Der rheinland-pfälzische Landtag hat ein Gesetz verabschiedet, das den Kommunen mehr Handlungsspielraum einräumt. Kommunen können nun anordnen, dass eine Wohnung als solche genutzt werden muss. Die Anordnung gilt für Wohnraum, der länger als zwölf Wochen im Jahr an Touristen vermietet wird oder länger als ein halbes Jahr leer steht. Die  Höhe des Bußgelds bei Nichteinhaltung: 50.000 Euro.

Niedersachsen

In Lüneburg wurde im Juni 2019 eine Satzung zum Zweckentfremdungsverbot erlassen. Auch die ostfriesischen Inseln haben unterschiedliche Regelungen verabschiedet, die die Umwandlung von Wohnraum für gewerbliche oder berufliche Zwecke verhindern soll. Höhe der Geldbußen hier: 100.000 Euro.

Nordrhein-Westfalen (NRW)

Eine generelle Regelung für das gesamte Bundesland gibt es nicht. Im August hat daher Düsseldorf eine Wohnraum-Schutzsatzung erlassen, die nur für die Landeshauptstadt gilt. Diese besagt, dass die Untervermietung bewohnter Wohnungen auf Zeit möglich bleiben soll, die Stadt jedoch jederzeit die Wiederzuführung des Wohnraums zu Wohnzwecken anordnen kann. Zuwiderhandlungen werden mit 50.000 Euro geahndet.

Hessen

In Hessen gilt seit 2018 die Ferienwohnungssatzung.

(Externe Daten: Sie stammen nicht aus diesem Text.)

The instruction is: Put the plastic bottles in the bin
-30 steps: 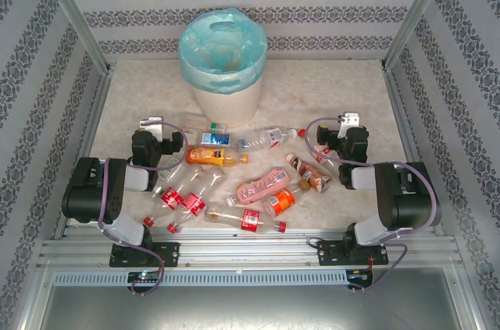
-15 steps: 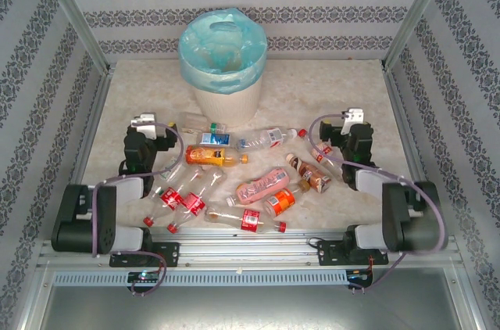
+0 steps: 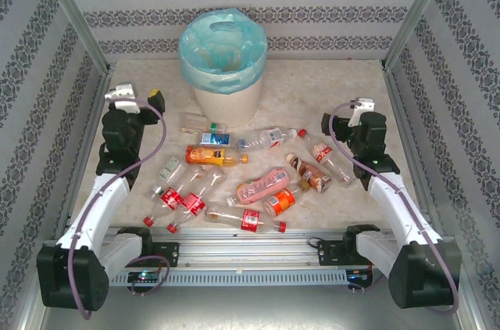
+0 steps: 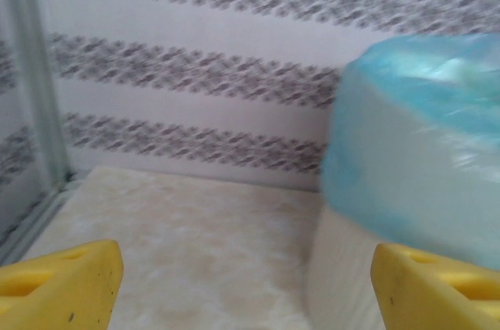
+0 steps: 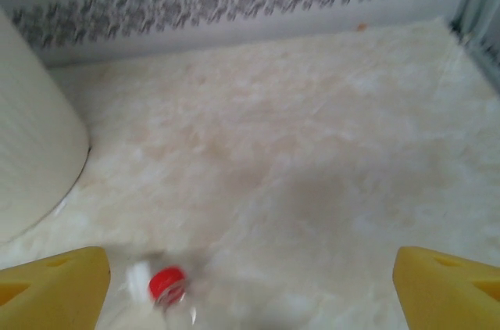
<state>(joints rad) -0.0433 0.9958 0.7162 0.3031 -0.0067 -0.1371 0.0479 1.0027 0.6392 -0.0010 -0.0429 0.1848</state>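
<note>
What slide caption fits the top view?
Bottles lie scattered between the left arm and right arm, before the bag-lined bin.

Bottles [image 3: 262,185] on the counter [image 3: 336,87]: about thirteen, overlaps make the count unsure. Bin [image 3: 226,103]: one. Arms: two, left arm [image 3: 101,197] and right arm [image 3: 398,205].

Both arms have unfolded, their elbows dropping to the lower corners of the top view. The left gripper [image 4: 248,283] swung toward the upper left, away from the plastic bottles [image 3: 264,184] — the right gripper [image 5: 250,287] drifted right and slightly up.
</note>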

Laut Satzung dürfen Wohnungen bis zu acht Wochen pro Jahr an Touristen vermietet werden, wenn vorher eine Genehmigung der Stadt eingeholt wurde. Bei Verstößen können Bußgelder bis zu 25.000 Euro verhängt werden.

Bayern

München, Nürnberg und Regensburg haben jeweils eine eigene Zweckentfremdungssatzung verabschiedet, die in 2017 teilweise überarbeitet wurden. Der gemeinsame Tenor der Regelungen: Eine Wohnung darf nicht mehr als acht Wochen pro Jahr an Feriengäste vermietet werden. Ausnahme: Einzelne Zimmer dürfen auch länger vermietet werden, wenn die Wohnung gleichzeitig zu mehr als 50 Prozent selbst genutzt wird. Das Bußgeld wurde von 50.000 Euro auf bis zu 500.000 Euro erhöht.

Berlin

In der Hauptstadt gilt bereits seit 2014 ein Zweckentfremdungsverbot. Darin ist geregelt, dass eine private Wohnung nur mit einer Ausnahmegenehmigung als Feriendomizil vermietet werden darf. Bußgelder werden seit 2018 kassiert und spülten bereits 1,5 Millionen Euro in die Stadtkasse. Dennoch gibt es Tausende illegaler Ferienwohnungen, die aus Mangel an Kontrollinstanzen schlichtweg nicht erfasst werden können – trotz des empfindlichen Bußgelds in Höhe von 500.000 Euro.

Hamburg

Hier müssen Angebote für Ferienunterkünfte mit einer so genannten "Wohnraumschutznummer" veröffentlicht werden. Außerdem darf der Gesamtzeitraum der Kurzzeitvermietung eine Zeitspanne von acht Wochen pro Jahr nicht überschreiten. Halten sich die privaten Vermieter nicht an die Vorgaben, werden bis zu 500.000 Euro Bußgeld fällig.